第50期棋聖戦七番勝負、最終局で一力遼棋聖と芝野虎丸十段が激闘
囲碁界の最高位を争う第50期棋聖戦七番勝負(読売新聞社主催、特別協賛・サントリーホールディングス)の最終第7局が、2026年3月25日午前9時、神奈川県箱根町の「ホテル花月園」で開始されました。この一戦は、5連覇を目指す一力遼棋聖(28歳)と、初の棋聖戴冠を狙う挑戦者・芝野虎丸十段(26歳)によるシリーズで、両者が譲らず3勝3敗の接戦を経て、ついに決着の時を迎えました。
緊張のスタート、芝野十段が先番を引き当てる
立会人の山城宏九段の合図で対局が始まり、先番を引き当てた芝野虎丸十段が右上隅の星に第一着を打ちました。序盤から白16の打ち込みに対して、芝野十段は黒17と応戦し、力強い展開を見せています。特に黒21の曲がりから上辺で力をため、黒27と白を攻める一手は、芝野十段らしい積極的な打ち方として注目を集めました。左辺では競り合いが生じ、一手一手が形勢を左右する緊迫した局面が続いています。
解説者も注目する慎重な駆け引き
解説を務める伊田篤史九段は、この局面について「黒21からの打ち方は芝野さんらしく力強いですが、一力さんも不満はないでしょう。一手で形勢が変わりそうな局面で、お互いに慎重になりそうだ」と分析しています。両棋士とも最高位を懸けて神経を研ぎ澄ませており、今後の展開が大きく変わる可能性を秘めた対局となっています。

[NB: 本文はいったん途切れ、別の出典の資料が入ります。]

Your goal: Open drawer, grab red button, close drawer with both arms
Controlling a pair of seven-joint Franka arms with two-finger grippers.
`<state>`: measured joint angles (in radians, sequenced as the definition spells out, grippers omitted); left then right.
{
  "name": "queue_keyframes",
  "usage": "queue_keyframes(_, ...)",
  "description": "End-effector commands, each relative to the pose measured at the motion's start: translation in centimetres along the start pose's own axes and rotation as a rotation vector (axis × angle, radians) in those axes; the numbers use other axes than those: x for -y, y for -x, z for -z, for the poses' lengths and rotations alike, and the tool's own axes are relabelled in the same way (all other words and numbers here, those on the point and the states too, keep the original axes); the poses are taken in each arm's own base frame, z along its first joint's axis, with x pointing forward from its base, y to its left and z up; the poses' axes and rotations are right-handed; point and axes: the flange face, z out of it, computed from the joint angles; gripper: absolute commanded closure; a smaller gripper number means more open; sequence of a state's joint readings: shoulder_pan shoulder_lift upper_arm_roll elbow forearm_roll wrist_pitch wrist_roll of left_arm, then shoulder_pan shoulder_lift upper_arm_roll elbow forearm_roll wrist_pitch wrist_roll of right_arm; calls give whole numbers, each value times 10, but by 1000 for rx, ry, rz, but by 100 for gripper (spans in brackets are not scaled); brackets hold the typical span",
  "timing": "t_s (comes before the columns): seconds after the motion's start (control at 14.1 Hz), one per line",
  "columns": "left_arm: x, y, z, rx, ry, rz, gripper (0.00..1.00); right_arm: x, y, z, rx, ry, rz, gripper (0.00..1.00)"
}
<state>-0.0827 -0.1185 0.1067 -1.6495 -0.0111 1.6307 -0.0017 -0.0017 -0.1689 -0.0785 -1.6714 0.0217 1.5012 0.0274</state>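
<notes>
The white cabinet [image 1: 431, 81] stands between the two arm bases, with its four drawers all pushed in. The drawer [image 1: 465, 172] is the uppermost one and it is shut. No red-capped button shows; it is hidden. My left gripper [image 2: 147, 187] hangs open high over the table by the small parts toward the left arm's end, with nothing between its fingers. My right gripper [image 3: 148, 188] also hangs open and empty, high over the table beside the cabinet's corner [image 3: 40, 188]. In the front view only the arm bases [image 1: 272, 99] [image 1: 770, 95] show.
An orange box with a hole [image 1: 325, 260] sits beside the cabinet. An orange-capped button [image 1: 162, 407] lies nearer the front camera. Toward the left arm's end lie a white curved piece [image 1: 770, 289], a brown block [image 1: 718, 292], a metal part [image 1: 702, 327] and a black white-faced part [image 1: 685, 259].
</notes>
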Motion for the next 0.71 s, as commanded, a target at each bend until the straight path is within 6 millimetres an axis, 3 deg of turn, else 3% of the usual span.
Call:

棋聖戦は囲碁界で最も権威あるタイトルの一つであり、今回の七番勝負は若手の精鋭同士の対決として、ファンから熱い視線が注がれています。一力棋聖は連覇をかけて、芝野十段は初戴冠を目指して、最後まで気を抜かずに戦いを続けることが期待されます。この最終局の結果は、囲碁界の勢力図に大きな影響を与えることでしょう。